- Developer: Dynamix
- Publisher: Sierra On-Line
- Series: Trophy Bass
- Platforms: Windows, Macintosh
- Release: 1995
- Genre: Fishing

= Trophy Bass =

1995 video game

Trophy Bass is a 1995 fishing video game developed by Dynamix and published by Sierra On-Line. It is the first game in the Trophy Bass franchise.

==Reception==

Combined sales of the game and its sequel, Trophy Bass 2, surpassed 500,000 units by November 1997. In the United States, Trophy Bass was the 10th best-selling computer game of 1997, with 356,280 units sold. The following year, it fell to 21st place, selling an additional 231,901 copies. Its revenue in 1998 alone was estimated at $2.42 million. The first two Trophy Bass games together topped 1.5 million units in sales by July 1999.
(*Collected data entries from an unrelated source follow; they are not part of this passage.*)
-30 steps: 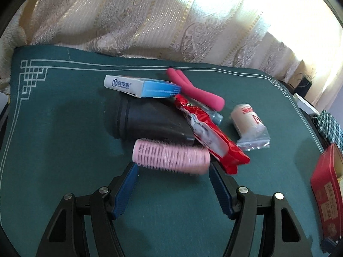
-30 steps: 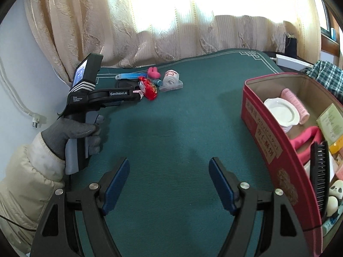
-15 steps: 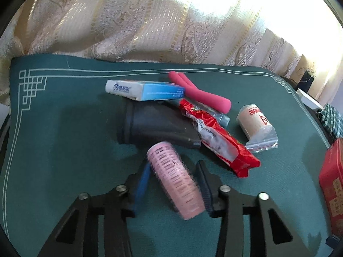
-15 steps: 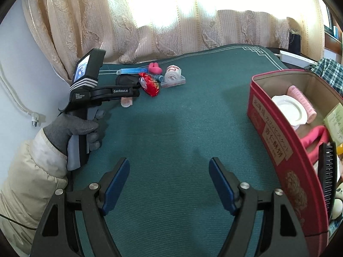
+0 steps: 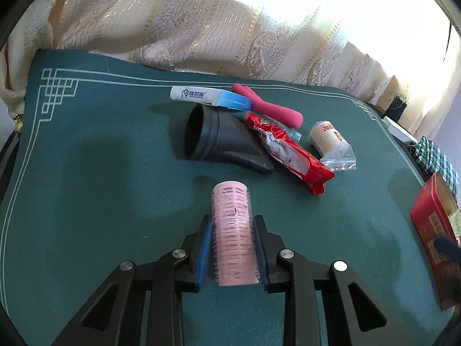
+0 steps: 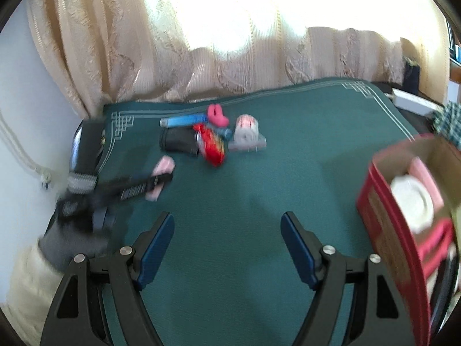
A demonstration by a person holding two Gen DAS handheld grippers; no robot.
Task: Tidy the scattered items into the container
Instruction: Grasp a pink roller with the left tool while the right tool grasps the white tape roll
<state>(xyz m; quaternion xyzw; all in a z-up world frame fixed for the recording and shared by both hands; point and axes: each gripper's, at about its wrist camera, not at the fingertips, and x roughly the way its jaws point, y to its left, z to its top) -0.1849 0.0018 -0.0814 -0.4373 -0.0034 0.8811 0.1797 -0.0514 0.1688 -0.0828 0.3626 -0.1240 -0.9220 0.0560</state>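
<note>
Left gripper [image 5: 232, 248] clamps pink roller [image 5: 234, 230] lengthwise, clear of the pile, for carrying | right gripper [image 6: 227, 248] empty, jaws spread, near red box [image 6: 403, 201] | box well right of roller.

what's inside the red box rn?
In the red box: a white dish, a pink roller behind it, something pink lower down. The rest is blurred or cut off.

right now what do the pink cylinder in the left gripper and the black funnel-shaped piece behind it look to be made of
Pink cylinder: likely a plastic hair roller, matte, with a fuzzy, bristly surface, clamped in the left gripper. Black funnel-shaped piece: probably moulded plastic or rubber, smooth, with a dull sheen and ribbed rings at its wide mouth.
</note>
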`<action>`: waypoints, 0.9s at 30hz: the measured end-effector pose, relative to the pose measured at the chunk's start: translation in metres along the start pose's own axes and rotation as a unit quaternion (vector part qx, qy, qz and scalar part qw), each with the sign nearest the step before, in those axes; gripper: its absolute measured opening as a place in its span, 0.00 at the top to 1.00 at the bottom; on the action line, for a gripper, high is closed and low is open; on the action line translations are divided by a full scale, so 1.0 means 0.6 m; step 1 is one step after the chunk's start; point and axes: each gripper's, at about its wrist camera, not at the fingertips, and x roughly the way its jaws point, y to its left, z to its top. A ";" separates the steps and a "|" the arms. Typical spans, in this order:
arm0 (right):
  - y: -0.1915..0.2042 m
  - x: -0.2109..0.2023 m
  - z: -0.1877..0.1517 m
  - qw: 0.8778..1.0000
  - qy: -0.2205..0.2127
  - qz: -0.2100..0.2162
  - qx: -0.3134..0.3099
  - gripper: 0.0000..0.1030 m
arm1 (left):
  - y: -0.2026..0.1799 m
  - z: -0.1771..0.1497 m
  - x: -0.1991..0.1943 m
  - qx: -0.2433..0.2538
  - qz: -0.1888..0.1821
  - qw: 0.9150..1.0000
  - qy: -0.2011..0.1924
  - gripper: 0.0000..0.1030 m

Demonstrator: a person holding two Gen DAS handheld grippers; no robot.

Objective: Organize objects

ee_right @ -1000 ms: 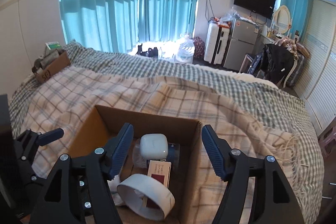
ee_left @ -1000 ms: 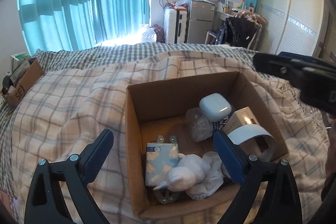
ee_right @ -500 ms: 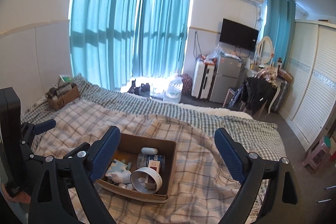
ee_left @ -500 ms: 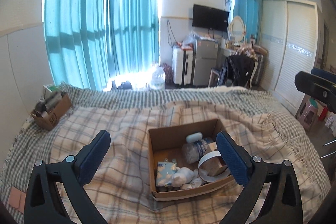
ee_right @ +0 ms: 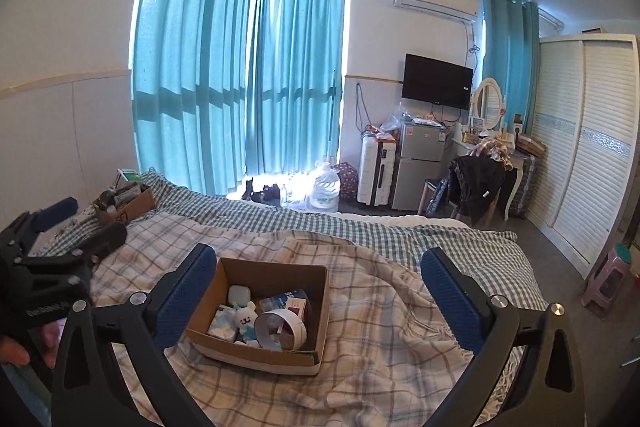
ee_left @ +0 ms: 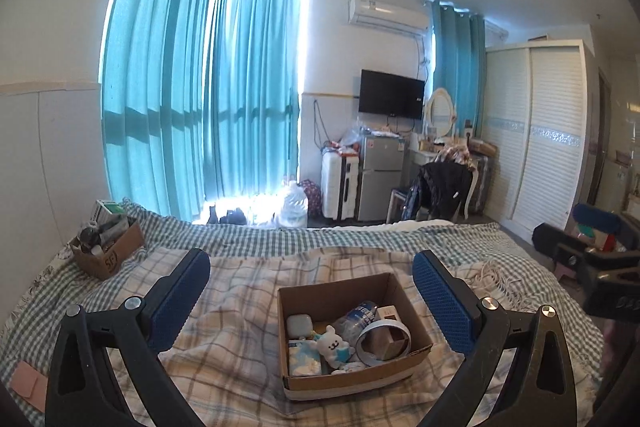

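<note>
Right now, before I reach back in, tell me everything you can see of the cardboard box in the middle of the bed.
The cardboard box is a shallow, open-topped brown carton with a pale strip along its base. It sits flat on the plaid blanket, touched by neither claw. Inside lie a white bear toy, a light blue tissue pack, a pale rounded case, a plastic bottle, a small carton and a white tape roll.

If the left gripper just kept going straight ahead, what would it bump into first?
Probably the bed. The left gripper is open and empty, aimed over the cardboard box at the plaid blanket just beyond it. Depth is hard to judge through the fisheye lens, so it might clip the box's far wall first.
</note>
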 end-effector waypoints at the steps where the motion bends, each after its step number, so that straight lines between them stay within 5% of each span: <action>1: -0.003 0.001 -0.010 1.000 -0.004 -0.003 0.001 0.00 | 0.001 -0.009 -0.003 -0.002 -0.005 1.000 -0.002 0.00; 13: 0.005 0.068 -0.170 0.999 0.023 -0.044 0.002 0.00 | 0.000 -0.135 -0.004 0.010 0.040 0.999 -0.011 0.00; 27: 0.006 0.067 -0.181 0.999 0.029 -0.028 0.019 0.00 | 0.006 -0.171 0.005 0.000 0.048 0.999 0.025 0.00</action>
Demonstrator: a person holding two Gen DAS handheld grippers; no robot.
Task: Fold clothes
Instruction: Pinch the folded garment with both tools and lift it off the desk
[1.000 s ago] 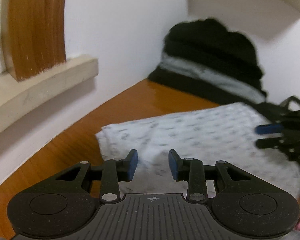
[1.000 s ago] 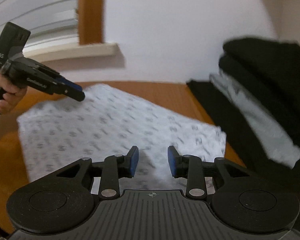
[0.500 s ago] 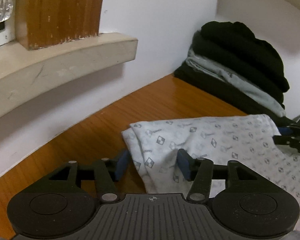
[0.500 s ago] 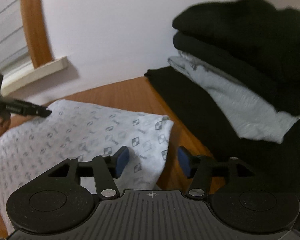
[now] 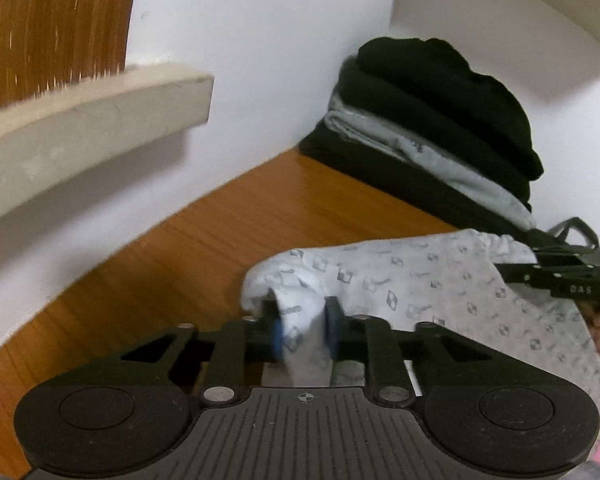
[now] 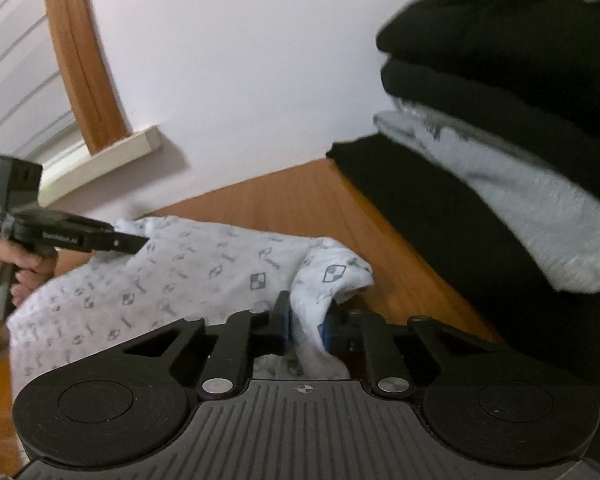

Ned Gaskins of PC Gamer US summarized it as "a great simulation, and a hell of a lot of fun." He wrote, "[W]hen you haul in your first 14-pound bass (they exist, really!), Trophy Bass proves to be as exhilarating as any shoot-'em-up. It's just an all-around good game, and one you'll spend hours at a stretch playing." In Computer Gaming World, Kevin Turner called it "a wonderfully entertaining game", and wrote that "anyone with a passing interest in fishing, or looking for an alternative sports game (besides golf) will love Trophy Bass."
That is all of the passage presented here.